New Sadaam Audiotape
During the trial of Sadaam Insane, an Australian newspaper said it handed an audiotape in Baghdad of a message possibly from ousted Iraqi leader Saddam Hussein calling on his people to wage a “secret” war against U.S. forces.

The Sydney Morning Herald said it was handed the tape on Monday after the people in possession of it failed to pass it on to Arabic cable news network al-Jazeera. It said it would make the tape available to U.S. authorities on Wednesday . But since I have insider's on the inside (pregnant pause for letting that one sink in) - I have obtained the transcript of the audio tape and share it with you below):

Click (tape starts) - hissing sound.....old tape recorder with a fucked up microphone

Is it on?  Can I go?

Okay.

Friends, Romans, Countrymen....lend me your - oh wait.  That's not what I wanted to start off saying!!  (Papers rattling).

Mufatwah?!!  Did you switch the papers on me!!  Ahhh!!  You are such a kidder!!  You kid good!!

Why if I was still the ruler of Iraq I would behead you!!

Noooooo, Mufatwah I'm just kidding!!  Where is my speech though?

Okay.  This is the correct one.  I remember drawing this funny face in the upper left hand corner of the page!!

(Sadaam starts again)

My fellow Iraqi people (and all the women listening too)....WHAZZZUP?!?!?!?

Miss me?  Well - I'm still here. Sort of.

Needless to say - I've had a pretty fucked up month.

I mean, you wouldn't be too happy either if you had people trying to drop bombs on your head and shit!!

I mean come on!!!  That MOAB is a little bit overkill....don't you think??

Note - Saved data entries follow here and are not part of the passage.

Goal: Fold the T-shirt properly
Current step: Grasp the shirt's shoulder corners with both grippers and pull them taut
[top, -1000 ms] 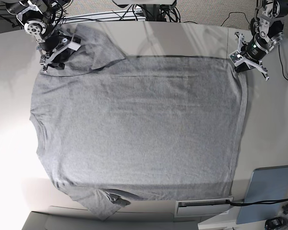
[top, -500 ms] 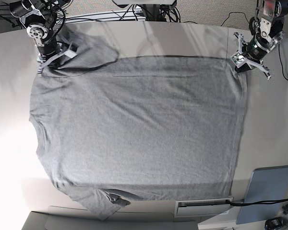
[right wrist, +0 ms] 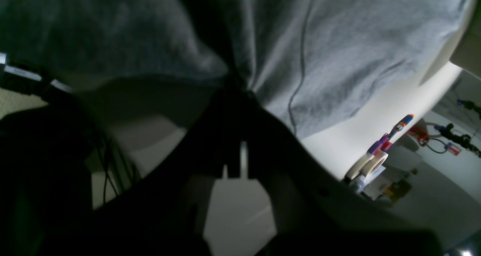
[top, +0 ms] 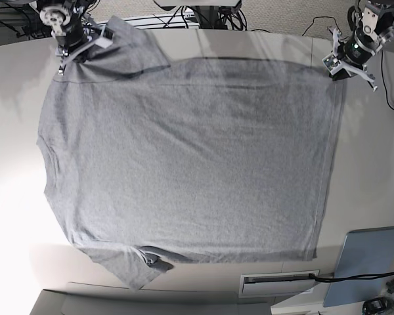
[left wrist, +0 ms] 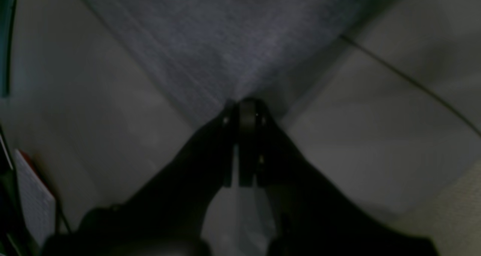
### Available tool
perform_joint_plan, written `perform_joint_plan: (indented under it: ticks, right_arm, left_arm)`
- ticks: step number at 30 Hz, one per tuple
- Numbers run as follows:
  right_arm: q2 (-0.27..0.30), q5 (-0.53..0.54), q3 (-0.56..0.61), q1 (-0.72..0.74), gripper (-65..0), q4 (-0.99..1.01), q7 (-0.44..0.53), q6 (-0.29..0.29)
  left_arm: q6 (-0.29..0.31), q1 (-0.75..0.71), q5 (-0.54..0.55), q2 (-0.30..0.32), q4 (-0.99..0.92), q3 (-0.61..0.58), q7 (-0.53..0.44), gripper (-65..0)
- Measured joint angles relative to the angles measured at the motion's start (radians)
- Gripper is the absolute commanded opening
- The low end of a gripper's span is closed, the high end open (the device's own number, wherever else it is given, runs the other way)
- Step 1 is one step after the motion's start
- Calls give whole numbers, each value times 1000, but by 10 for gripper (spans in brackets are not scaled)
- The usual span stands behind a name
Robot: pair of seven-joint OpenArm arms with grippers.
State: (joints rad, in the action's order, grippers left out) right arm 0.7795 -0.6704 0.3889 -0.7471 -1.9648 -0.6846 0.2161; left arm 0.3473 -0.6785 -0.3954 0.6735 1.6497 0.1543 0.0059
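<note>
At worktop far edge, left tool and right tool each pinch a corner of the shirt, spread flat, likely to keep that edge taut for folding.

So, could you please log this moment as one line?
T-shirt: flat on table | left gripper: shut on hem corner | right gripper: shut on shoulder edge

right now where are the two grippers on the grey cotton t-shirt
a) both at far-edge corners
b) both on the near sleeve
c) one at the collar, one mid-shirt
a: the left gripper and right gripper each pinch a far-edge corner of the grey cotton T-shirt.
</note>
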Motion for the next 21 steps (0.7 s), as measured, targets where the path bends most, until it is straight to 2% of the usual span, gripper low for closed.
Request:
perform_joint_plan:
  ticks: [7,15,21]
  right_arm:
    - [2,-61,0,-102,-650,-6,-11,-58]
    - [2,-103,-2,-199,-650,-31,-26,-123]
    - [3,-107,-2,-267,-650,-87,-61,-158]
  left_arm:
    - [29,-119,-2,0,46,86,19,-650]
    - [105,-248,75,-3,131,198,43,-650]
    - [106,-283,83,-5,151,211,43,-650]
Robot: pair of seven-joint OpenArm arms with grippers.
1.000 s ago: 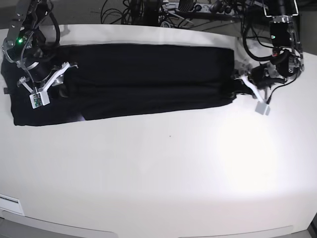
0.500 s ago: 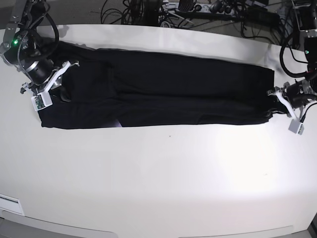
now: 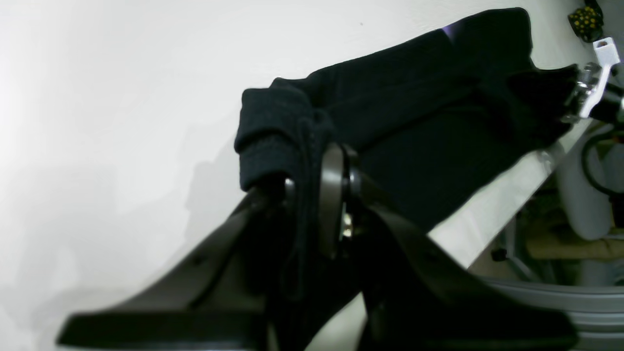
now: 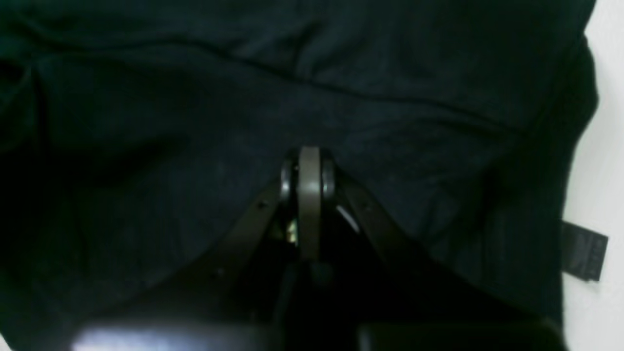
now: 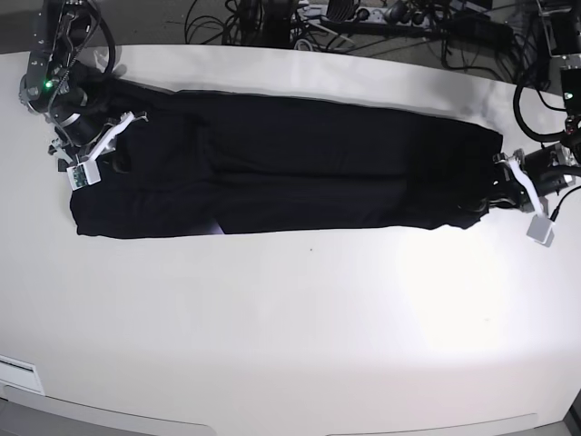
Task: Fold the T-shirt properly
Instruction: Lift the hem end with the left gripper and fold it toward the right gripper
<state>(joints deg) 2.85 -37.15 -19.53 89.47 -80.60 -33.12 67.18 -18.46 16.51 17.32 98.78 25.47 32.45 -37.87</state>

Anyway - I just wanted ya'll to know that I'm behind you all that are still left in Iraq with no electricity, running water, or good food to eat.

Tell me - is that Falafel stand on the corner of Sadaam and Fifth still there?  Probably not.

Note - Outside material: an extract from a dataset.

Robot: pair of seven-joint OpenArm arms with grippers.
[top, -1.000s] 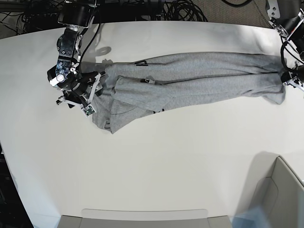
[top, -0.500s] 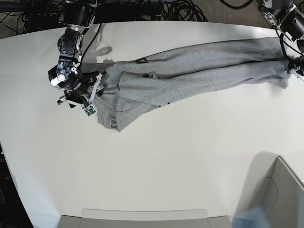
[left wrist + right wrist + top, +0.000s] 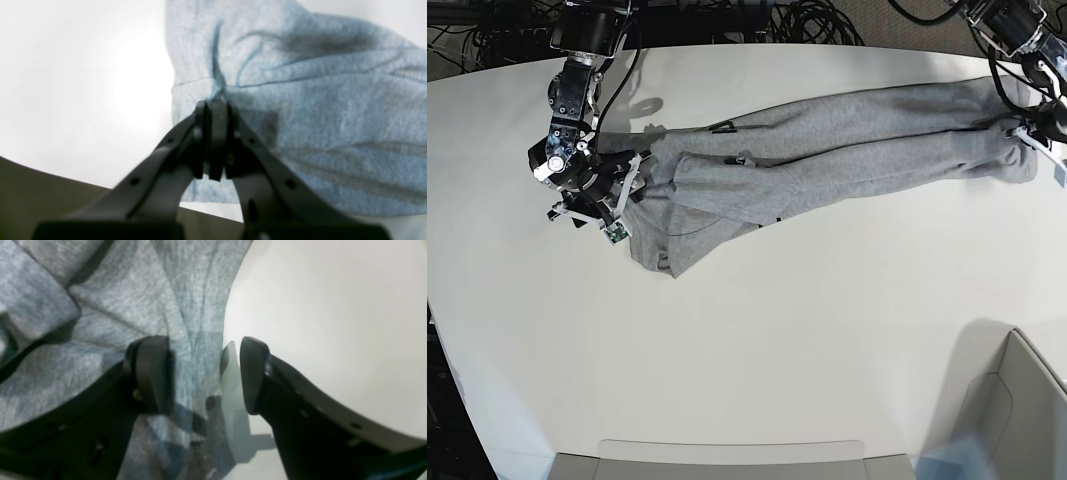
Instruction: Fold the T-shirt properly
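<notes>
T-shirt (image 3: 827, 150) lies long, left to right. Left gripper (image 3: 215, 110) pinches right end. Right gripper (image 3: 200, 373) gapes wide over left end, holding nothing.

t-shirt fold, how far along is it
Early. Done: nothing folded; the T-shirt lies stretched in a long, bunched strip across the table. In hand: the left gripper is shut on one end of the cloth; the right gripper stands open over the other end, gripping nothing. Left: spreading it flat and making every fold.
</notes>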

But if it is - run by there and get yourself some good eatin!!  Tell them "Sadaam sent ya!!"

Naaaa...better not do that.  They may shoot you.

Okay...I'm getting a little off track here.  Look - it's important that you kick out all the American infidels out of our country.

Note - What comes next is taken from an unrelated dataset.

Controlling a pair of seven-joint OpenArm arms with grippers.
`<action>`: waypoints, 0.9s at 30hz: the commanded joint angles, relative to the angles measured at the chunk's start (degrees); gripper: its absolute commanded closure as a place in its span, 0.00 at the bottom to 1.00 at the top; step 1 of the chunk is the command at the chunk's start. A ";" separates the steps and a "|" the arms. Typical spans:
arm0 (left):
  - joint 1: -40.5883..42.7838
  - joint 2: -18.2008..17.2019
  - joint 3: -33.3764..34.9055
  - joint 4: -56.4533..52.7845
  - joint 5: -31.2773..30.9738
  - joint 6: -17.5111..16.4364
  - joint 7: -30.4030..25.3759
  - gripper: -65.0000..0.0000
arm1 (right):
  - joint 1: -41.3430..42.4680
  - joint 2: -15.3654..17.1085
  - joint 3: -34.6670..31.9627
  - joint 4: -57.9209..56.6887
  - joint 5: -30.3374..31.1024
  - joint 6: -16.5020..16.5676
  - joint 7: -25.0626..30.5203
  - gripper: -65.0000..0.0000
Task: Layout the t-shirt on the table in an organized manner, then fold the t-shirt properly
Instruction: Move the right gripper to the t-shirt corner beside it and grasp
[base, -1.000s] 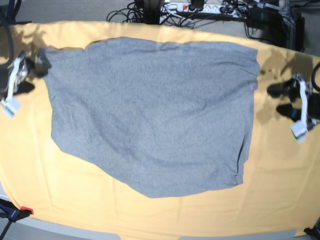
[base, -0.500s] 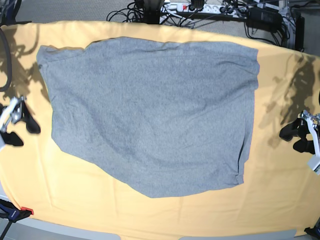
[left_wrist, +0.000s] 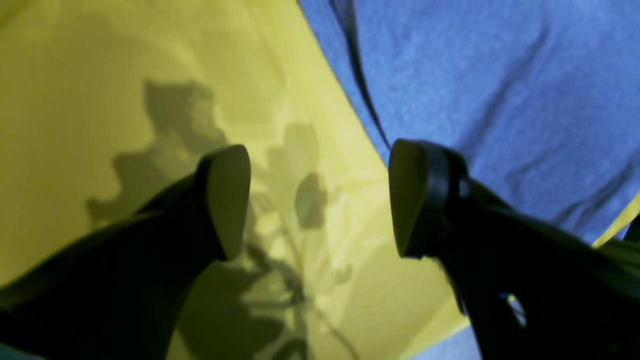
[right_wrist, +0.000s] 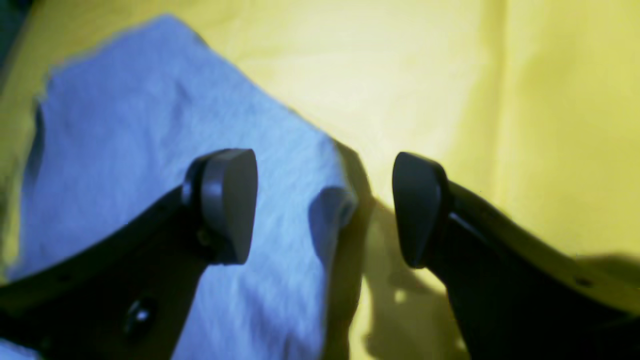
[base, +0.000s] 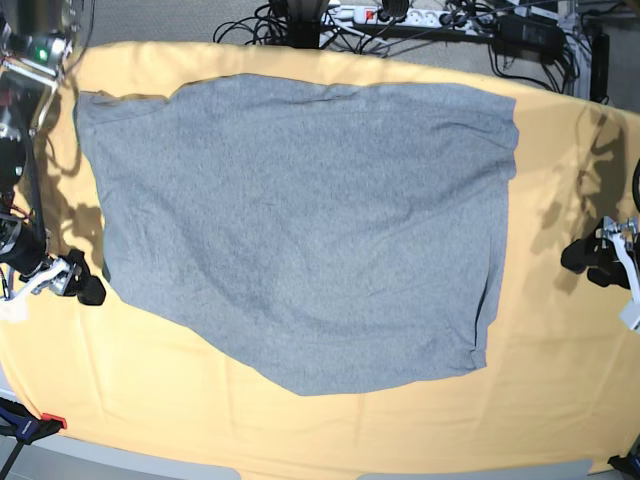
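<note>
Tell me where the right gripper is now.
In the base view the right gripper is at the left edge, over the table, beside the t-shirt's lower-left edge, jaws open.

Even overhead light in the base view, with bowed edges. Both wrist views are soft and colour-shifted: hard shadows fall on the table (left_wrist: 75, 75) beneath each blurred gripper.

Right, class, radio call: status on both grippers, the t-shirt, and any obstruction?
Left gripper open, empty. Right gripper open, empty, beside shirt edge. T-shirt spread on the table, unfolded. Nothing in the way.
</note>
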 joint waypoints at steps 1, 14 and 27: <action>-1.22 -1.57 -0.85 0.66 -1.62 -0.20 -0.96 0.32 | 3.39 0.83 0.31 -2.05 1.14 0.92 1.22 0.33; -1.22 -1.57 -0.85 0.66 -2.86 -0.22 -0.96 0.32 | 12.33 -3.08 -2.67 -21.51 11.04 6.32 -14.60 0.34; -1.36 -1.57 -0.85 0.68 -3.30 -1.75 -1.03 0.32 | 16.28 -2.78 -10.14 -15.02 12.00 6.81 -14.97 1.00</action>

Well, technically it's my country - and I just let you live!!  I mean - I am the fucking ruler and all!!

I have my picture and statues everyfuckingwhere!!  I mean come on ... it's...

(He get's interrupted)

Mufatwah:  Uh, excuse me your most highly excellent one.  Technically, they tore down your statues and your picture is only left on toilet paper.  

(Sadaam starts again)

I know that you fool!!  Shut up and let me do my job!!  Uh - you ARE going to edit this part out of the tape, right?

Mufawah:  Uh, yeah - sure!!  That's what I'm gonna do.  Edit the tape.  Yeah, that's the ticket!

Sadaam:  Good.  Now, where was I?

Mufatwah:  Falafels.

Sadaam:  Yeah...Falafels.  Good stuff!!